DETAILED DESCRIPTION OF EMBODIMENTS

[0094] Terms as used in the present disclosure:

[0095] “Prepared from” is synonymous with “comprising”. The terms “comprising”, “including”, “having”, “containing” or any other variations as used herein are intended to cover non-exclusive inclusion. For example, the composition, step, method, product or device comprising the listed elements is not necessarily only limited to those elements, but may include other elements not explicitly listed or elements inherent to such composition, step, method, product, or device.

[0096] The conjunction “consisting of” excludes any unspecified elements, steps or components.

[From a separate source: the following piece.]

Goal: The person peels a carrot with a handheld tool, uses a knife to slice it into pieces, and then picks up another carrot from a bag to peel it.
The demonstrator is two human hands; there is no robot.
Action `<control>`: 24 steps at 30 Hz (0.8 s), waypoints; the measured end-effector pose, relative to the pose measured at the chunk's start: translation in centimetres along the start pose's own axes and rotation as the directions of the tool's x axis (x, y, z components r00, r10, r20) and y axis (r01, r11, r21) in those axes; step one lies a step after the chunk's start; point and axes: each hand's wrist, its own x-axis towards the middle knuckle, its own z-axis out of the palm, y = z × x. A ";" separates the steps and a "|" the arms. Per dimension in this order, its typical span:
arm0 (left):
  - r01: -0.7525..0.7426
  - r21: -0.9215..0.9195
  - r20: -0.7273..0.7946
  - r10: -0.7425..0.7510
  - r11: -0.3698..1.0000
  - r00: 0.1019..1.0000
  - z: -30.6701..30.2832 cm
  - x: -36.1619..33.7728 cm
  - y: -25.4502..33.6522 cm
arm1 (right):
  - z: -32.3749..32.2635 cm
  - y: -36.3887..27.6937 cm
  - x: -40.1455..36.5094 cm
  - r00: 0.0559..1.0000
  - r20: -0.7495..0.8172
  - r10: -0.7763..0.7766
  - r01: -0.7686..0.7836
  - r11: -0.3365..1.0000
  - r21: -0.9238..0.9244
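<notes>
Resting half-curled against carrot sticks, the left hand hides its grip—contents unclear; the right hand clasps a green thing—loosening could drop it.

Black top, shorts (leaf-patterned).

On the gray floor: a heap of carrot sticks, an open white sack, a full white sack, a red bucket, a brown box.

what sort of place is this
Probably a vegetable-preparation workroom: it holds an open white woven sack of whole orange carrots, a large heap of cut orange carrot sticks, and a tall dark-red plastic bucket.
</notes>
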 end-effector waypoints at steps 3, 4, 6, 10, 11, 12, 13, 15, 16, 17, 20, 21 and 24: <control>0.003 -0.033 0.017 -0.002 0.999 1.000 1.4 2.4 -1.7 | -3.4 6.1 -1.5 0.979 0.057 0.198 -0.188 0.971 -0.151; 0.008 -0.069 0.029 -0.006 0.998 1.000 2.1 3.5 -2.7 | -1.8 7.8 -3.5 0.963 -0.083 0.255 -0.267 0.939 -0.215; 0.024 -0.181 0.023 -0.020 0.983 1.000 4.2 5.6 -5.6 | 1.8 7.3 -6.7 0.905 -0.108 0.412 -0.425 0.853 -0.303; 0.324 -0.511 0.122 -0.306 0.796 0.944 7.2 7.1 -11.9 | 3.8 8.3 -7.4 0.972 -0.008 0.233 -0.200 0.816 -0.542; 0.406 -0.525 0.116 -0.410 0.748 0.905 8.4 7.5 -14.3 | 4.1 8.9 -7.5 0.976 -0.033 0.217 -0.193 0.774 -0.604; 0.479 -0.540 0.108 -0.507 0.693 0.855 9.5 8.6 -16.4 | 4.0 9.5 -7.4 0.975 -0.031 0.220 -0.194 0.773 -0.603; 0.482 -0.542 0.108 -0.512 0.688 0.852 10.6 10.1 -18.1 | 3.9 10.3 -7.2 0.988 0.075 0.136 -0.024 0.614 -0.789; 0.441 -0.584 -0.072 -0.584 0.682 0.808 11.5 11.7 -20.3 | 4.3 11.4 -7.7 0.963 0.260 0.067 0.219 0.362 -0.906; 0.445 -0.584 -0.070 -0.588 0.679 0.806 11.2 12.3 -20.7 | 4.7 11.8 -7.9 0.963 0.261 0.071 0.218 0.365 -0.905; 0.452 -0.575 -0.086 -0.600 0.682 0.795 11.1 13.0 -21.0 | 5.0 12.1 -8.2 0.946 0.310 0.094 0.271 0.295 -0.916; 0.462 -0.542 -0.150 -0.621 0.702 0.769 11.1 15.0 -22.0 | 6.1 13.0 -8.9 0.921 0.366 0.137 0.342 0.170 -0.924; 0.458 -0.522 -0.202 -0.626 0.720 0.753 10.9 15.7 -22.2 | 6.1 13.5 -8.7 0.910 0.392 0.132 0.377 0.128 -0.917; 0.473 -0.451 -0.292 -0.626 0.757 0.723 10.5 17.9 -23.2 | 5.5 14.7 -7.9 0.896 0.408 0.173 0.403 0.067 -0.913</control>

If used in a claim, this phrase will make the claim closed so that it does not include materials other than those described, except for the conventional impurities associated with it. When the phrase “consisting of” appears in a clause of the subject of a claim rather than immediately after the subject matter, it is only limited to the elements described in the clause; other elements are not excluded from the claims as a whole.

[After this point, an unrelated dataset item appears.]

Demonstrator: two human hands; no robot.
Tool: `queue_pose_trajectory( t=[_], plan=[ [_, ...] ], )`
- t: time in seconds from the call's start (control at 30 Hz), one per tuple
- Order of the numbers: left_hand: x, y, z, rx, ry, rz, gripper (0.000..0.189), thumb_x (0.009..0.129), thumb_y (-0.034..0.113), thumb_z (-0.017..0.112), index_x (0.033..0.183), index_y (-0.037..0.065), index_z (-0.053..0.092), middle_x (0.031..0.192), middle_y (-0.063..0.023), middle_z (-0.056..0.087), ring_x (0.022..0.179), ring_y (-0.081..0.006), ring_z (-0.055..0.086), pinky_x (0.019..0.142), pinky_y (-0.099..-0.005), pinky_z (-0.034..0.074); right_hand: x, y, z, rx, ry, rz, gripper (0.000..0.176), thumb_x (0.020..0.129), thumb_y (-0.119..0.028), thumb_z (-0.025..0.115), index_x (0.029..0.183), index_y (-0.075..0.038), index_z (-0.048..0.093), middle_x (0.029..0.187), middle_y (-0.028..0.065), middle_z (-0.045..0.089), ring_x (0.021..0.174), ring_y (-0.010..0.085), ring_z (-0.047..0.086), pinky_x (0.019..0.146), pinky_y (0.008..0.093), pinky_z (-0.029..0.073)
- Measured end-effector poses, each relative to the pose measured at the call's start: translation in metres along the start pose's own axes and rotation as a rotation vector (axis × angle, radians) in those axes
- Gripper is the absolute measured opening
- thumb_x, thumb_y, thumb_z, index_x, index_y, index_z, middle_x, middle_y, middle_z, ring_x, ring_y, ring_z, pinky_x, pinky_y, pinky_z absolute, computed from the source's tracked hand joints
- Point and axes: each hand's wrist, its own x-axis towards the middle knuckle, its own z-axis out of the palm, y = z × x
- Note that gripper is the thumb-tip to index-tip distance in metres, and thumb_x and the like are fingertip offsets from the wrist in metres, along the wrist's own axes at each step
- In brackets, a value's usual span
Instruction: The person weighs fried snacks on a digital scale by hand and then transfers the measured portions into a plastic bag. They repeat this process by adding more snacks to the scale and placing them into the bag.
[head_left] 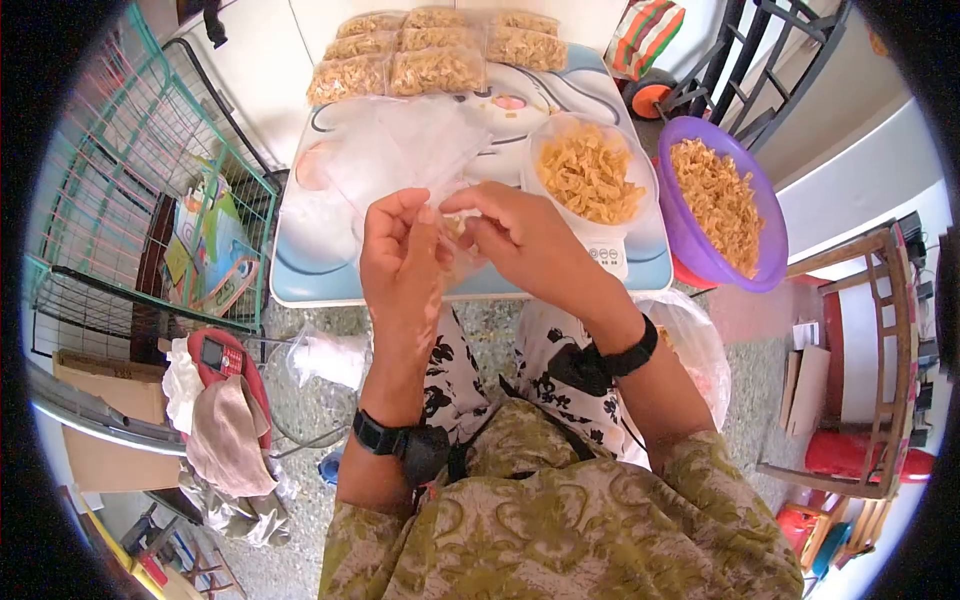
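My left hand [400, 250] and my right hand [520, 238] are close together over the near edge of a small table [335, 288]. Both have their fingers bent and pinched on a clear plastic bag [462, 262], mostly hidden between them. Something yellowish shows through the bag, too covered to make out. Just beyond my hands lies a loose pile of clear plastic bags [400, 145]. To the right of my right hand, a white bowl [533, 180] full of yellow-brown dried flakes [592, 175] stands on a white kitchen scale [608, 256].
Filled bags of flakes [437, 70] are stacked along the table's far edge. A purple basin [768, 240] of flakes stands right of the table. A green wire cage [110, 170] is at the left, with a phone [221, 355] on a red stool [258, 400] nearer me.
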Motion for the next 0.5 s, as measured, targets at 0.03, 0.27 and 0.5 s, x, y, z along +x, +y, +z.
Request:
queue_pose_trajectory(
  t=[0.03, 0.27, 0.5],
  plan=[
    [0.0, 0.0, 0.0, 0.017, 0.027, 0.007, 0.022, 0.095, 0.016, 0.056, 0.113, 0.002, 0.052, 0.084, -0.0006, 0.056, 0.071, -0.0071, 0.051, 0.062, -0.021, 0.042, -0.001, -0.002, -0.002, 0.033, -0.014, 0.005, 0.016, 0.087, -0.015, 0.055, 0.093, -0.002, 0.062, 0.087, 0.021, 0.063, 0.082, 0.0376, 0.062, 0.072, 0.0415, 0.049],
    [-0.006, -0.001, 0.006, -0.023, -0.074, -0.029, 0.019, 0.095, 0.011, 0.054, 0.112, 0.003, 0.048, 0.082, -0.0003, 0.055, 0.069, -0.0052, 0.05, 0.06, -0.0193, 0.04, -0.01, 0.014, -0.001, -0.218, -0.306, 0.074, 0.026, 0.084, 0.0, 0.051, 0.109, 0.0, 0.056, 0.093, 0.0169, 0.062, 0.088, 0.0335, 0.063, 0.077, 0.0358, 0.049],
    [-0.003, 0.006, 0.005, 0.006, 0.0, 0.048, 0.02, 0.096, 0.015, 0.055, 0.112, 0.004, 0.051, 0.081, -0.001, 0.057, 0.068, -0.007, 0.052, 0.059, -0.0203, 0.042, -0.017, -0.007, -0.008, -0.122, 0.008, -0.141, 0.019, 0.086, -0.009, 0.058, 0.104, -0.002, 0.059, 0.1, 0.0133, 0.062, 0.093, 0.034, 0.059, 0.079, 0.0388, 0.048]
  ],
)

[0097] When amount, concentration, other value or parameter is expressed in ranges, preferred ranges, or ranges defined by a series of upper limit preferred values and lower limit preferred values, this should be understood as specifically disclosing all ranges formed by any pairing of the upper limit or preferred value of any range and the lower limit or preferred value of any range, regardless of whether the ranges are separately disclosed. For example, when the range “1˜5” is disclosed, the described range should be interpreted as including the ranges “1˜4”, “1˜3”, “1˜2”, “1˜2 and 4˜5”, “1˜3 and 5” and the like. When a numerical range is described herein, unless otherwise stated, the range is intended to include its end values and all integers and fractions within the range.

[0098] In these embodiments, unless otherwise specified, the parts and percentages mentioned are based on mass.

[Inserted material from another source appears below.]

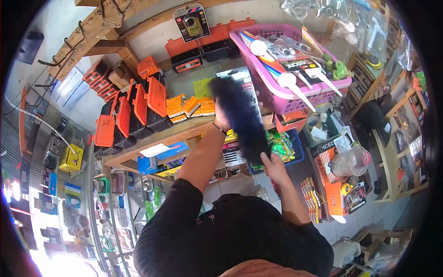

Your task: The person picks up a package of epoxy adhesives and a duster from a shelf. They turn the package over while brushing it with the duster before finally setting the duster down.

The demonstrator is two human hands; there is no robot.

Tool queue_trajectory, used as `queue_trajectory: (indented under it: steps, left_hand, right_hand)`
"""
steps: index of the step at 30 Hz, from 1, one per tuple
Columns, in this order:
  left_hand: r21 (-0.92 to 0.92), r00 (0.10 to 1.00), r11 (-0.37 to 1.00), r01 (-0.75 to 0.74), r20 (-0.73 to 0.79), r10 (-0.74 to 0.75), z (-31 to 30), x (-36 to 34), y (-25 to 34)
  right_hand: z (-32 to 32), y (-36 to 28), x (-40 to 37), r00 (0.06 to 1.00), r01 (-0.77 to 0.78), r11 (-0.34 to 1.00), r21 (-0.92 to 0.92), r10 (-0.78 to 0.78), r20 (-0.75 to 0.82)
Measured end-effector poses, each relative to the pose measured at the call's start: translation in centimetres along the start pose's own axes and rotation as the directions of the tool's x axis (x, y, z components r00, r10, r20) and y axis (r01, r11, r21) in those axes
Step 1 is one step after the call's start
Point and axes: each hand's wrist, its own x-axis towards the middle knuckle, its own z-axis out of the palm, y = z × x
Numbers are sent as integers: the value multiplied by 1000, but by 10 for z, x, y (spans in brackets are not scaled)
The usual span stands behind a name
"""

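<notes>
Right grip [274,167] clasps duster [240,115] low end; left grip [221,122] behind its middle

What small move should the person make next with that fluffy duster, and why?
Probably a short sweep of the duster across the yellow boxes: its fluffy end is over the shelf right beside them, the right hand grips its lower end and the left hand sits behind its middle.

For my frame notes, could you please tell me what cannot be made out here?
Head view:
Fingers of left hand: hidden behind the duster.
Duster's handle: covered by the right hand.
Print on packets in the pink basket: too small.
Corners: cut off by lens rim.
</notes>
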Motion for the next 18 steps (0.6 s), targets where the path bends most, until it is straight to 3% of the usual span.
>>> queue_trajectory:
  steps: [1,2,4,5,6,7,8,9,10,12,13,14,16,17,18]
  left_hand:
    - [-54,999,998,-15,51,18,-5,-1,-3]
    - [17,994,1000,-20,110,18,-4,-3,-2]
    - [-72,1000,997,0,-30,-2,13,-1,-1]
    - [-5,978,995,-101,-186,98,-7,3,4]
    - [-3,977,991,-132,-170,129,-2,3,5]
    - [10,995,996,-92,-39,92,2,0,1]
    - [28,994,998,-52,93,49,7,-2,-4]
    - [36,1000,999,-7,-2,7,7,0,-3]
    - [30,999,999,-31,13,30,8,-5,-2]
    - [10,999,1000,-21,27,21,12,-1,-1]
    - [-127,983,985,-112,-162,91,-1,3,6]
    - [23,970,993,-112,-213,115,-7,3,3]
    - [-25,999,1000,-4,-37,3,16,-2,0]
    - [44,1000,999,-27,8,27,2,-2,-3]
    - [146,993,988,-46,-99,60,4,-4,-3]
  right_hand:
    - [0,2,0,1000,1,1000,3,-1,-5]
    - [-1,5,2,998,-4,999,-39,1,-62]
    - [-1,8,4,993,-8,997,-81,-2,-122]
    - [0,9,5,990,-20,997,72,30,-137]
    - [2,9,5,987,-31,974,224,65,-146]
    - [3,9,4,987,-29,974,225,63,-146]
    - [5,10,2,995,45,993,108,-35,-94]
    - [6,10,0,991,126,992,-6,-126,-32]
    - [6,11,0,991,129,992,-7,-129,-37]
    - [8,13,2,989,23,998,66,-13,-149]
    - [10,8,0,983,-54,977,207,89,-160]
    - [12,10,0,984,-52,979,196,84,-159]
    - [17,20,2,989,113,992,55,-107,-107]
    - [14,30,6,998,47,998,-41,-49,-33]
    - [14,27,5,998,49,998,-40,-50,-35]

[0099] “Parts by mass” refers to the basic measurement unit that represents the mass ratio relationship of multiple components. 1 part can represent any unit mass, such as 1 g, or 2.689 g. If we say that the parts by mass of component A is a part, and the parts by mass of component B is b part, it means the ratio of the mass of component A to the mass of component B is a:b. Or, it means that the mass of component A is aK and the mass of component B is bK (K is an arbitrary number and represents a multiplying factor). It should not be misunderstood that, unlike the mass fraction, the sum of parts by mass of all components is not limited to 100 parts.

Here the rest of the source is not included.